Terá início no próximo sábado, em Roma, a Conferência Intergovernamental que vai discutir e votar o projecto de “Constituição para a Europa”, elaborado por uma “Convenção” nomeada para o efeito e presidida por Giscard d’Estaing.

N/D
2 Out 2003

Independentemente desta “Convenção” ter sido integrada por representantes dos vários Governos da UE e dos 10 Estados que, no próximo ano, se vão tornar seus membros efectivos e, também, por representantes dos vários Parlamentos Nacionais e de o respectivo projecto ter sido aprovado, por maioria, pelo Parlamento Europeu, certo é que tais representantes não foram directamente mandatados pelos povos da União para tão importante e complexa tarefa institucional.
Ora tal circunstância , aliada ao facto de os países com maior peso demográfico terem tido nessa “Convenção”uma maior representação, permite-nos desde logo questionar a legitimidade, forma e método do processo constitucional em curso. Devendo a Constituição Europeia reger todos os povos da União, não seria mais lógico e curial começar pelo seu prévio esclarecimento e audição para, a partir daí, apurado que fosse o seu sentir, desencadear a eleição dos seus representantes a uma convenção e, posteriormente, a uma assembleia constituinte?

Na verdade, estando em causa, como estão, interesses vitais dos Estados-membros, os príncipios da soberania constituinte de cada um deles, a igualdade ou não entre os mesmos, as identidades nacionais (v.g. as línguas) e a integração dos respectivos países num Estado Federal ou supranacional, será bem que se admita e perdoe o esquecimento de ouvir os povos da UE? Quero crer que não. As divisões na recente questão da guerra do Iraque e os baixos níveis de participação dos eleitores em sucessivos actos eleitorais para o Parlamento Europeu aí estão para demonstrar, com eloquência, a desunião europeia e o divórcio cada vez mais acentuado entre os cidadãos dos vários estados membros e a Europa que queremos construir como casa comum de países com evidentes afinidades culturais, linguísticas, geográficas e religiosas.

A força e a unidade da Europa hão-de resultar, isso sim, do reforço das identidades nacionais de cada país, do respeito pela sua diversidade cultural e linguística e da participação consciente, sincera e empenhada na construção de uma autêntica cidadania europeia que busque o seu cimento unificador na riqueza da alteridade das várias cidadanias nacionais que lhe dão corpo.

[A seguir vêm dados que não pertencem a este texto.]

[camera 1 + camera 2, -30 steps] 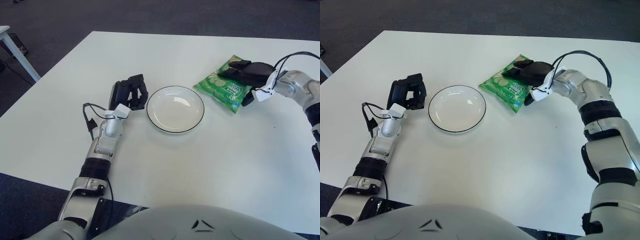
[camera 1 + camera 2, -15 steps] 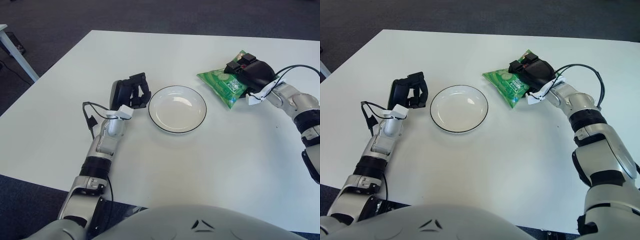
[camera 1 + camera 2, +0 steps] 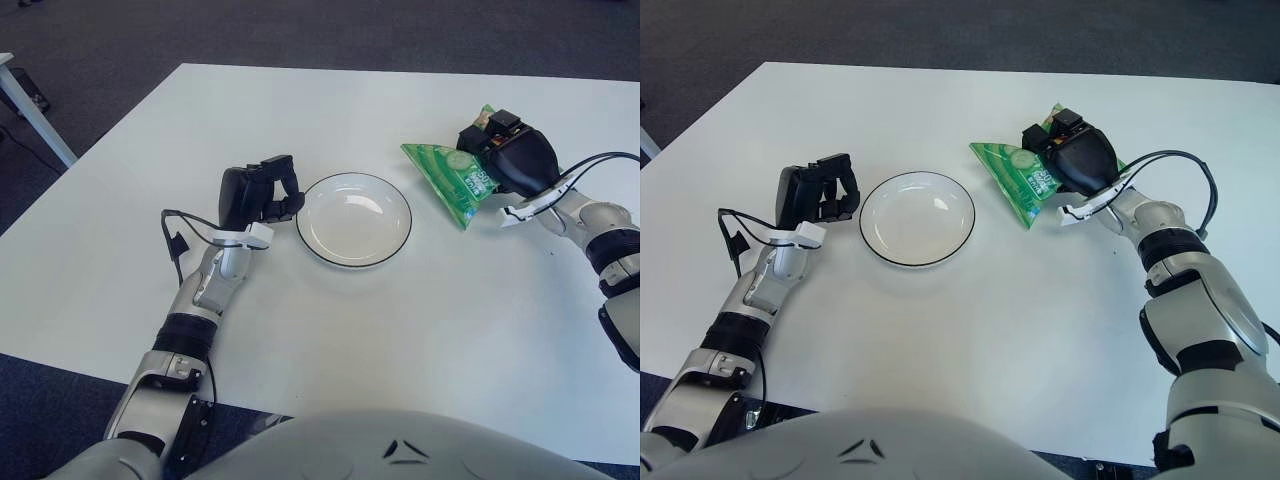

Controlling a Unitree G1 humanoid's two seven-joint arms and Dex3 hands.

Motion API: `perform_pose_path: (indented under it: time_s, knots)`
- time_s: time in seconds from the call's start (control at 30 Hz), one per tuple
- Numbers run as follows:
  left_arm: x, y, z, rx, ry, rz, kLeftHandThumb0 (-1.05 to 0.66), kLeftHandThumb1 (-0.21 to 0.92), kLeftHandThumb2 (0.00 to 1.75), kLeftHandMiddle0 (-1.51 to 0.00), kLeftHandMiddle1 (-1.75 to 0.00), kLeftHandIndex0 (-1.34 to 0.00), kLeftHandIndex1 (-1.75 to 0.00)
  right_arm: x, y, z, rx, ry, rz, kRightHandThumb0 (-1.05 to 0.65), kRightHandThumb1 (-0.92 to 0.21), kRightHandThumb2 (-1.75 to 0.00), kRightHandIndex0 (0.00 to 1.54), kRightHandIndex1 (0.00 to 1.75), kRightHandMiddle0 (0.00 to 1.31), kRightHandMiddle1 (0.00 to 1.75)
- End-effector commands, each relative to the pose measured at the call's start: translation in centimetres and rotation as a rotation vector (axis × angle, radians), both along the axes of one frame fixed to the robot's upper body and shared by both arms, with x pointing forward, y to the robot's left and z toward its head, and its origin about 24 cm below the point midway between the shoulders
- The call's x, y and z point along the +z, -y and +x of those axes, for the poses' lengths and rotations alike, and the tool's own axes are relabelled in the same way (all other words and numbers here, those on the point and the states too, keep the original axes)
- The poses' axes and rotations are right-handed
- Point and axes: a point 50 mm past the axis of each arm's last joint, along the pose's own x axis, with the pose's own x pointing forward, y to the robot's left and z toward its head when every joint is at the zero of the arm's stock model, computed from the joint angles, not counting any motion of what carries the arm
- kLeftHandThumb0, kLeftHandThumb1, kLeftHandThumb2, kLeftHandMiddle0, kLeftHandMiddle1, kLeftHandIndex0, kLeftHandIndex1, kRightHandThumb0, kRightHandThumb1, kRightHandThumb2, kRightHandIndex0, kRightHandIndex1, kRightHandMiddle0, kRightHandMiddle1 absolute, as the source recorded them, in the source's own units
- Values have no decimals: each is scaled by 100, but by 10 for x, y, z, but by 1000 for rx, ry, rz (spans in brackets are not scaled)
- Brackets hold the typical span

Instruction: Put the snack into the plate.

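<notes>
A green snack bag (image 3: 446, 171) is to the right of the white, dark-rimmed plate (image 3: 352, 232), its near corner pointing at the plate. My right hand (image 3: 515, 157) is shut on the bag's right half and holds it tilted, so that part of the bag is hidden under the hand. The plate holds nothing. My left hand (image 3: 262, 192) shows just left of the plate, its fingers loosely curved close to the rim and holding nothing.
The white table (image 3: 420, 330) reaches past the views on the right. Its left edge and far edge drop to dark carpet. A leg of another white table (image 3: 30, 105) stands at the far left. Black cables trail from both wrists.
My right hand has closed over the bag and turned, tipping the bag up and drawing it slightly right. My left hand has rotated and its fingers have curved toward the plate's rim.
</notes>
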Motion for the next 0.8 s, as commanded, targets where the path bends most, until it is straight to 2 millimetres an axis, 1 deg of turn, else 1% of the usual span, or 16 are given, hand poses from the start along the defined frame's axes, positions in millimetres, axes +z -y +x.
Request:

Tenho para mim que tal como as famílias constituem as bases das nações, assim os estados nacionais hão-de ser as estruturas fundamentais das uniões ou das federações de estados. Da identidade, fortaleza e laços de solidariedade das bases hão-de resultar a coesão, solidez e união das super estruturas.

Por isso é que, sem embargo de o processo constitucional europeu em curso ter começado mal, pelo topo, advogo ser absolutamente indispensável proceder a um referendo logo após a aprovação do texto da constituição que vier a ser aprovado pela Conferência Intergovernamental. Fazê-lo antes e sem a precedência de um esclarecedor debate nacional parece-me um exercício pouco pedagógico em termos democráticos e de escassa ou duvidosa utilidade, embora pudesse ter a enorme virtualidade de não colocar novamente o povo perante mais um facto consumado.